Python-based configuration in a Grok near you

Python-based configuration in a Grok near you

BFG 1.2 offers imperative configuration: doing configuration not in ZCML but in Python. The declarative configuration system is built on top of this. This is an interesting approach that has some merit.

It's interesting to compare this to Grok's configuration system, which also focuses on Python, not ZCML. Grok however offers a declarative configuration system in Python, not an imperative one.

It's important to note that from the start Grok's declarative configuration system allowed the user to be entirely explicit about how configuration happens. I don't know whether Chris was referring to Grok when he mentioned that in BFG no false choice between convention over configuration and ZCML is offered, but in case anyone had the wrong impression: Grok doesn't offer such a choice. You can be as explicit as you like. Relying on convention-based configuration patterns is an option when using Python-based configuration, but not an obligation.

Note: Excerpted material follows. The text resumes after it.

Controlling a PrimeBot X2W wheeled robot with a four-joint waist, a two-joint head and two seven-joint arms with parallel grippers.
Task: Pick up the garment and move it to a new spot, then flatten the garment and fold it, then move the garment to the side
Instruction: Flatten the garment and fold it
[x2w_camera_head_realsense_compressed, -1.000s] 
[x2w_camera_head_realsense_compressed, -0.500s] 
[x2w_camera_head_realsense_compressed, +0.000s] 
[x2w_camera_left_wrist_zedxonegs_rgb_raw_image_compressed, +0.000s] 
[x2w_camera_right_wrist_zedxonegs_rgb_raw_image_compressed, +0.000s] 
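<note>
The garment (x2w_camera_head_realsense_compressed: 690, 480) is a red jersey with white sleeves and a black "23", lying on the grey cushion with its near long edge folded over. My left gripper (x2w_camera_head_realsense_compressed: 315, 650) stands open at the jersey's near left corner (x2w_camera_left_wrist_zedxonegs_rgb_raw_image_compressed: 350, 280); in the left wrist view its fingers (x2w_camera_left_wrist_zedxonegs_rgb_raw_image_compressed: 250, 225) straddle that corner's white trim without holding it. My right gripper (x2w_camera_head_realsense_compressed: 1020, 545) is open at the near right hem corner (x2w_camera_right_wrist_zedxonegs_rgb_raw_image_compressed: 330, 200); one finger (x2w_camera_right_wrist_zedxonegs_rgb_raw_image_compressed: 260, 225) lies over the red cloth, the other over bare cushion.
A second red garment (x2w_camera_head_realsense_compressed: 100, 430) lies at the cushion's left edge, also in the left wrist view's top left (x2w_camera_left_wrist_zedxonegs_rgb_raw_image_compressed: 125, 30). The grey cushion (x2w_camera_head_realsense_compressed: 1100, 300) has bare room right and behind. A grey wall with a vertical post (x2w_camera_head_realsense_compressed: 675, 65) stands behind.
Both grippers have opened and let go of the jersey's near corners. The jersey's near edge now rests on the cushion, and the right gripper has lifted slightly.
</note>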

Grok's declarative configuration system can be used in tests. If you have a component that you need to register, you can use grok.testing.grok_component to automatically configure it according to the standard Grok configuration rules.

Here is an example, a component:

import grok
class MyAdapter(grok.Adapter):
   grok.context(AdaptedFrom)
   grok.provides(IAdaptedTo)

This adapter when configured, be registered as allowing instances of class AdaptedFrom to objects providing interface IAdaptedFrom.

If we want to configure this adapter in our tests, we can use grok_component:

>>> from grok.testing import grok_component
>>> grok_component('MyAdapter', MyAdapter)
True

The grok_component function can also be imported from the reusable grokcore.component library, through grokcore.component.testing.

Interesting about this design is that Grok allows the use of the same configuration system for test-configuration as well as real configuration. There is no need to learn a different configuration approach when running tests.

Grok's focus on configuration as an area to challenge existing Zope assumptions is long-standing. Grok strikes a different balance than BFG as Grok aims to remain compatible with existing Zope-based systems.

Nothing's perfect. So, I'll close with some areas where we should improve Grok's configuration system:

  • while it is very convenient to be able to register a component with the same configuration as it would have in a real application (a common case), we might need a way to support registering an existing component differently. Subclassing probably usually does provide this.

  • we need to better promote grok_component as a well-understood tool by writing better documentation and more tests. Often I myself fall back on using the zope.component registration APIs in tests directly myself, and I need to understand why. Perhaps this is simply something to get used to, or perhaps the reasons are more fundamental and there is a BFG-like imperative configuration system at some level.

  • we need to fix the API so we can avoid the first argument to grok_component, which is, if I recall it correctly, mostly useless.